Officials move to bolster Mutuelle subscription rate

Officials from the Ministry of Local Government and Social Affairs (MINALOC) and Rwanda Social Security Board (RSSB) have stepped up efforts to sensitise citizens to pay their health insurance premiums for the current financial year.
Mothers with Mutuelle insurance await treatment at a health centre. (File photo)
Mothers with Mutuelle insurance await treatment at a health centre. (File photo)

Officials from the Ministry of Local Government and Social Affairs (MINALOC) and Rwanda Social Security Board (RSSB) have stepped up efforts to sensitise citizens to pay their health insurance premiums for the current financial year.

Reports from RSSB say the current subscription rate to Mutuelle de Santé, the country’s community-based health insurance (CBHI), is at 55.3 per cent.

Given that the targeted rate is 100 per cent, campaigns to sensitise Rwandans to pay their health insurance premiums is underway, with officials explaining the process through all possible channels.

Déogratias Ntigurirwa, division manager for CBHI mobilisation and registration at RSSB, told The New Times last week that the agency’s practical target is to see at least 85 per cent of Mutuelle subscribers pay by the end of December.

If that target can be achieved in the next five months, it will be a great feat since the last fiscal year ended with 81.5 per cent subscription rate.

“People today have a better understanding about the benefits of Mutuelle de Santé and more efforts have been made to promote the scheme,” Ntigurirwa said.

But there are challenges in the way that might hinder the subscription process if not addressed, including poor mentality among former indigents who graduated from poverty and now have to pay subscription by themselves as well as people who didn’t bother to participate in date entry so they can be classified under Ubudehe social stratification.

Mutuelle fees are paid depending on household Ubudehe category, with people from households in category 1 considered as indigents whose fees are paid by the Government, at Rwf2,000 per household member, while households in category 2 and 3 pay Rwf3,000.

Households in category 4 pay Rwf7,000 per family member.

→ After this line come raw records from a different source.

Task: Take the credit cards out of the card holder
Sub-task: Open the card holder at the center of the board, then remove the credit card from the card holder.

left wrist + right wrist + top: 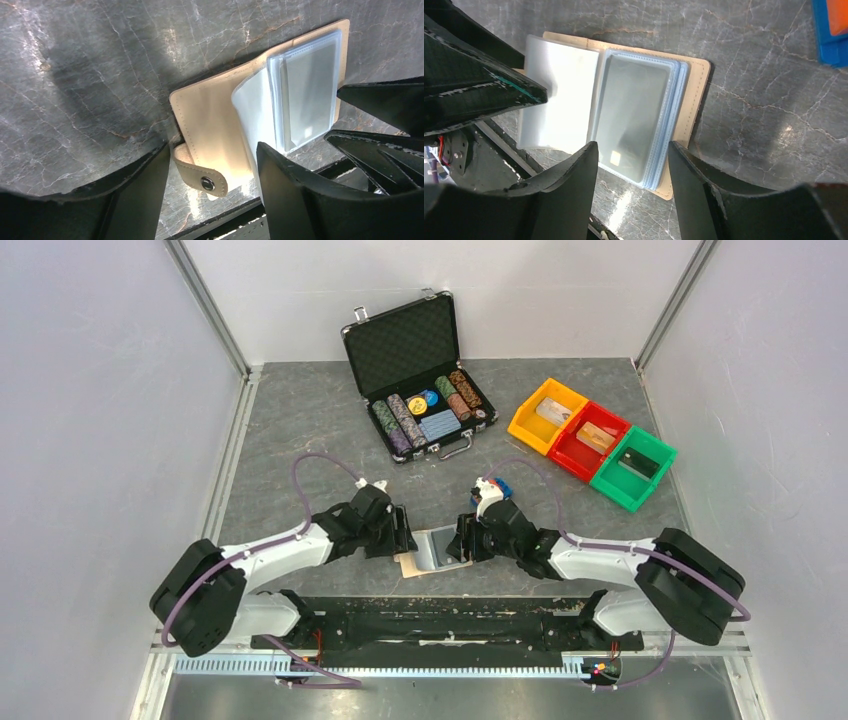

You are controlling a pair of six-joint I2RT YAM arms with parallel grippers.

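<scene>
The card holder [432, 551] lies open on the grey table between my two grippers. In the left wrist view its tan cover [210, 120] faces up with the snap tab [207, 182] curled at the near end, and clear sleeves [305, 95] fan to the right. In the right wrist view a grey-teal credit card [634, 110] with a gold chip sits inside the top sleeve of the pale blue stack. My left gripper [212, 146] is open and straddles the tab end. My right gripper [633, 145] is open and straddles the sleeve stack. Other cards are hidden.
A black chip case [415, 375] stands open at the back. Yellow [547, 415], red [590, 440] and green [633, 468] bins sit at the back right. The table's front edge with a black rail [440, 615] runs just behind the holder.
</scene>
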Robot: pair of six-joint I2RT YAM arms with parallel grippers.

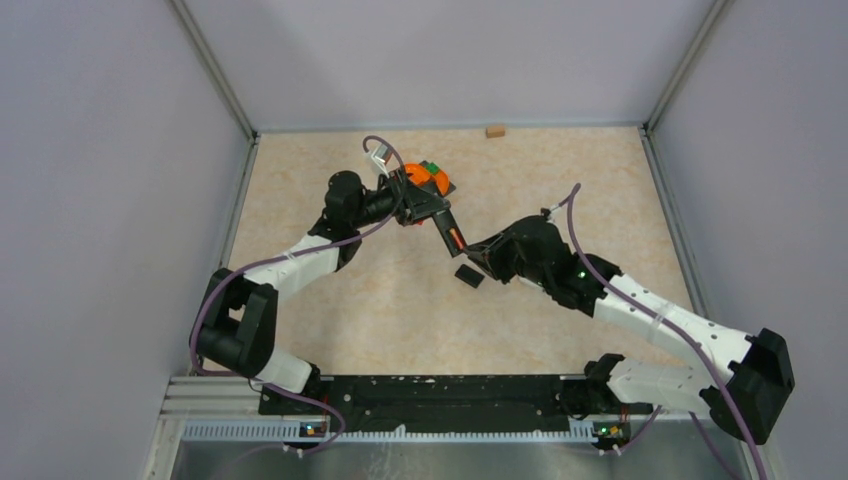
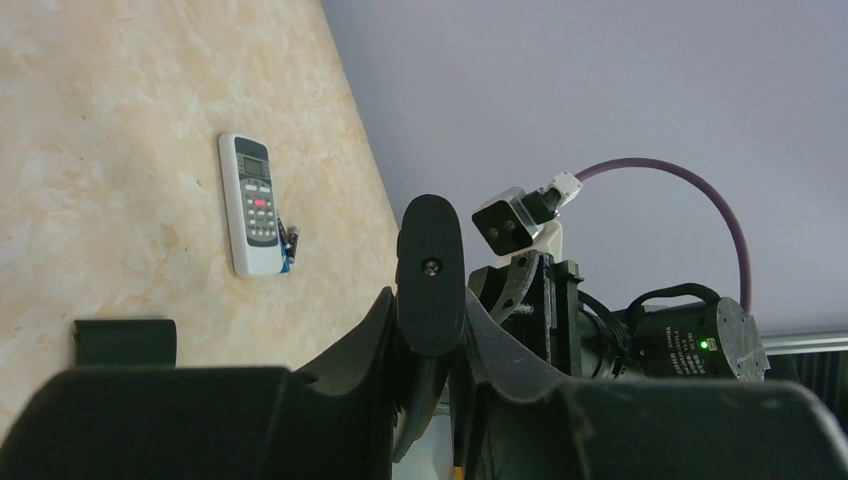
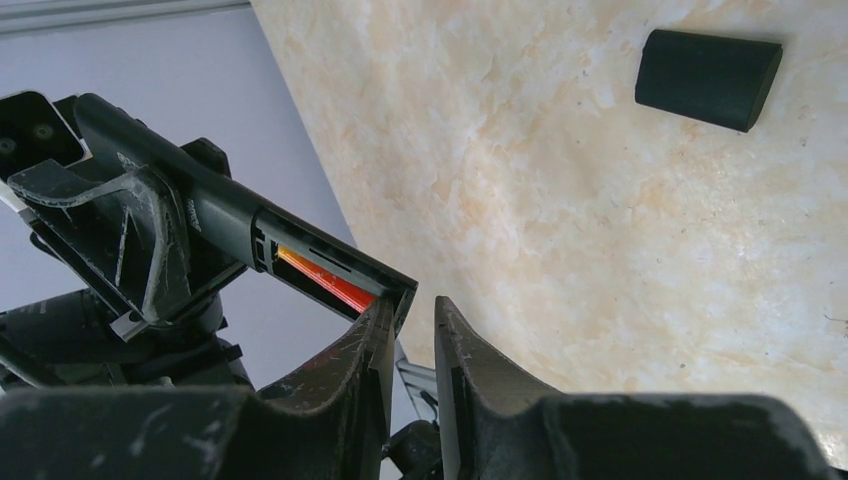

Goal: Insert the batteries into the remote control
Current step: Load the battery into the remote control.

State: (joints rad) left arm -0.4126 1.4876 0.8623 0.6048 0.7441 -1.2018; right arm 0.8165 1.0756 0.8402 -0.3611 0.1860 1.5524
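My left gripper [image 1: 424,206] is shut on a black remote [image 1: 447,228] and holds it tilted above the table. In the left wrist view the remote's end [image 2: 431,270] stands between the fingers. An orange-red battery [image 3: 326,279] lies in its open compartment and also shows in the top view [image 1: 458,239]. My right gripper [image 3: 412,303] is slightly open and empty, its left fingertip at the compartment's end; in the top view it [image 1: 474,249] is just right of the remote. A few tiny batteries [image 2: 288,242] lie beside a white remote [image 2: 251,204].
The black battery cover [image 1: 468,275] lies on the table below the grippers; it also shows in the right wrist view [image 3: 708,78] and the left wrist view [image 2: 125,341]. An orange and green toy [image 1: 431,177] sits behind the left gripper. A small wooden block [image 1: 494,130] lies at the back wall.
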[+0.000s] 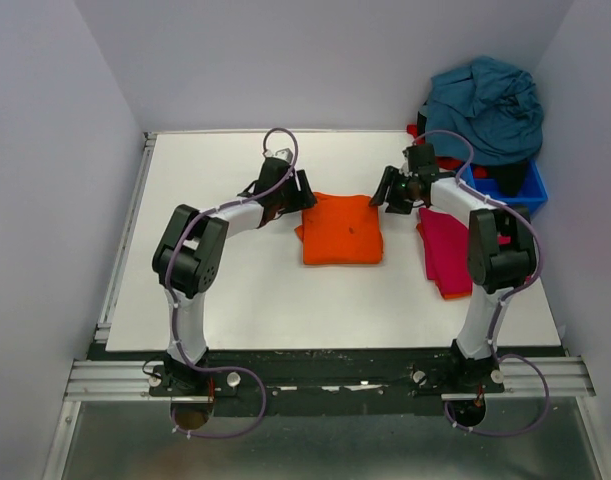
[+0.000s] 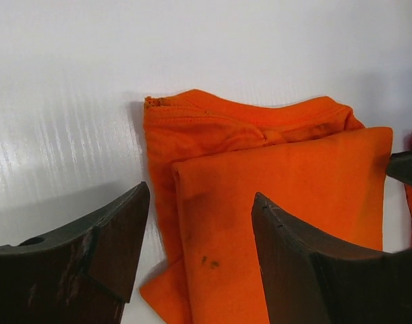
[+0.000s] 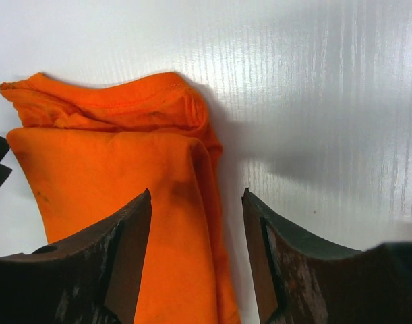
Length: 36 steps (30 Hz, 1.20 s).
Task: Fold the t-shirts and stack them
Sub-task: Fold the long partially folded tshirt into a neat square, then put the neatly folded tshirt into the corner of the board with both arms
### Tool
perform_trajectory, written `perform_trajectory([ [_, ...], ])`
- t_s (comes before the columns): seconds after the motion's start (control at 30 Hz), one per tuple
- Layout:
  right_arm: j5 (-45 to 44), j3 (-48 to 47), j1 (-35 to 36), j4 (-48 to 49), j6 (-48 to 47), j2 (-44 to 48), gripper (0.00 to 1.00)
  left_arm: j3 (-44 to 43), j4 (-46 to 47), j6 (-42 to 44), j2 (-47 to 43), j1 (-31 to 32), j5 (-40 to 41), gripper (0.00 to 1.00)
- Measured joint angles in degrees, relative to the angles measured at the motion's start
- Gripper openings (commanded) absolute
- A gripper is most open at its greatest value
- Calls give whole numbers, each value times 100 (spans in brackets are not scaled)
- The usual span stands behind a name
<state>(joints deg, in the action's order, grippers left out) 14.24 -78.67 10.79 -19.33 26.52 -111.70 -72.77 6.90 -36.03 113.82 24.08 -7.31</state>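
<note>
Nearest, behind and outward of the right pincer (image 1: 390, 190), a magenta t-shirt (image 1: 447, 250) lies folded on the desk (image 1: 235, 290). Between the two pincers, slightly nearer than them, rests the orange t-shirt (image 1: 342, 230), folded square. The left pincer (image 1: 297, 190) hovers at its far-left corner and the right at its far-right corner, both spread wide and gripping nothing. The fold looks finished. Next, I judge, the square needs gripping and carrying onto the magenta one. Beyond the right pincer, a teal t-shirt (image 1: 485, 105) heaps over the blue bin (image 1: 525, 190).
</note>
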Motion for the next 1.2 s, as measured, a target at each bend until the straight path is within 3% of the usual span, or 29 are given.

With results from the new Ubudehe social stratification completed in 2015 indicating that about 7 per cent of Mutuelle subscribers had graduated from being indigents to ‘well-off,’ they now need to find the Rwf3,000 and pay own Mutuelle premiums.

“The challenge is their reluctance to pay because they used to access healthcare without paying. It’s quite difficult to convince these people that they have graduated from poverty and now have to pay for themselves,” Ntigurirwa said.

Another challenge that he noted in the collection of Mutuelle fees is the fact that Ubudehe results were communicated late in the last fiscal year and now some people are just finding out in which category they belong, which has affected the process.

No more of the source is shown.